Nose - sweet peat, honey, pear, apple, smoked meat, vanilla cream, butterscotch, tobacco, nutmeg, rubber, orange, brine, mild to moderate ethanol burn.
Taste - sweet peat, orange, pineapple, honey, pear, apple, ginger, mint, chili pepper, butterscotch, drying oak, vanilla, chocolate, clove, brine, smoked meat, moderate alcohol bite, finishing medium length with peat smoke, citrus, and honeyed orchard fruit flavors.
The Smoky Twelve is the last in the line of peated BenRiach offerings I’ll be reviewing. This is coming off a rather lackluster showing for the Smoky Ten. The nose is gentler than its younger sibling’s. There’s peat and smoked meat, but it’s less acrid and ashy here. The honey and orchard fruits are more saturating and play a larger role. The palate follows along with a similar gingery, spicy zing found on the Smoky Ten, but all the notes strike a better balance. The mouthfeel is also chewier and the finish is slightly better.

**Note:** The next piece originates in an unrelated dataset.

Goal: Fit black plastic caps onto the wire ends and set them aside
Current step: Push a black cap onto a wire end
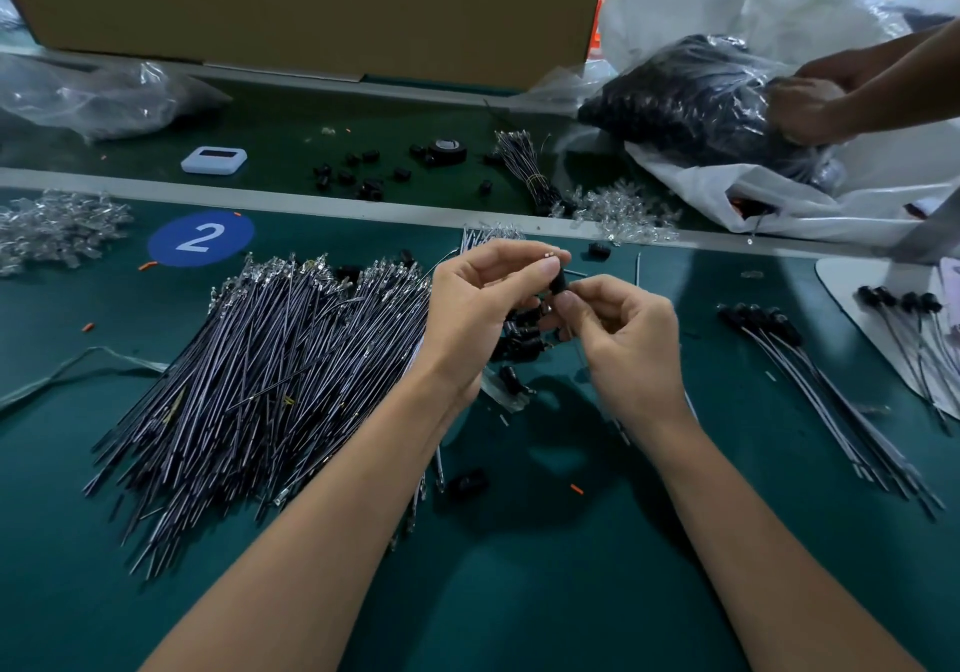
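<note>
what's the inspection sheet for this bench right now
surface: green mat, blue number 2 sticker.
job's things: uncapped wire pile left; loose caps under the hands; capped wires right.
clutter: orange scraps, clear plastic pieces, tape roll, white device.
hands: left hand pinches a wire end; right hand pinches a black cap.
cables: nothing seen beyond the job's wires.
surroundings: cardboard box; another person's hands in a bag of black parts.
</note>
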Available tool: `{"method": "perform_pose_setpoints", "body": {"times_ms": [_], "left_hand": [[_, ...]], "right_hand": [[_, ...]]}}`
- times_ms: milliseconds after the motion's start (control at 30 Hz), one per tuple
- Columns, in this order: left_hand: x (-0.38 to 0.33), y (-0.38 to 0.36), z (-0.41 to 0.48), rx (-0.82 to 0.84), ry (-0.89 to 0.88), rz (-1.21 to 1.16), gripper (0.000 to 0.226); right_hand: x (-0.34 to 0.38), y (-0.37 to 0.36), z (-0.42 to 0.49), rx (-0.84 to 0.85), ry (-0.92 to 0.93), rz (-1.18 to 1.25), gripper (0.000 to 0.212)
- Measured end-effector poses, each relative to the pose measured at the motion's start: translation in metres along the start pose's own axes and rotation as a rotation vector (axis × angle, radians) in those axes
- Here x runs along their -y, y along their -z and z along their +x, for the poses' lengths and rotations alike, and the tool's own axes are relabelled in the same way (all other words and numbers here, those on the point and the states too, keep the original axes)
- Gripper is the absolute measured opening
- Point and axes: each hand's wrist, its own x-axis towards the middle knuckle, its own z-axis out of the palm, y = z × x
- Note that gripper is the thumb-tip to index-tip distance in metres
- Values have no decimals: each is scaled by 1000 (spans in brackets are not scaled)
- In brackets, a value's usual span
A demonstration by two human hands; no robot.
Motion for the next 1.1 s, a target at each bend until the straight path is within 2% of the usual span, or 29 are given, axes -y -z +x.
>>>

While not exceptional, this is definitely better than the Smoky Ten, and probably better than the Curiositas. The aromas and flavors are dialed in really nicely, with the savory, meaty, smoky components harmonizing well with the honeyed, fruity, citrusy ones. The notes are also easier to pick out here, which is usually a good sign for me. Overall, it’s a really nice sipper. On the negative side, there’s some youthful sourness that holds it back from greatness. It’s $6 a bottle more than the Smoky Ten near me, so splurging for this is a no brainer if choosing between the two. Still, it’s $75 a bottle, which I wouldn’t call a screaming deal but you could certainly do worse.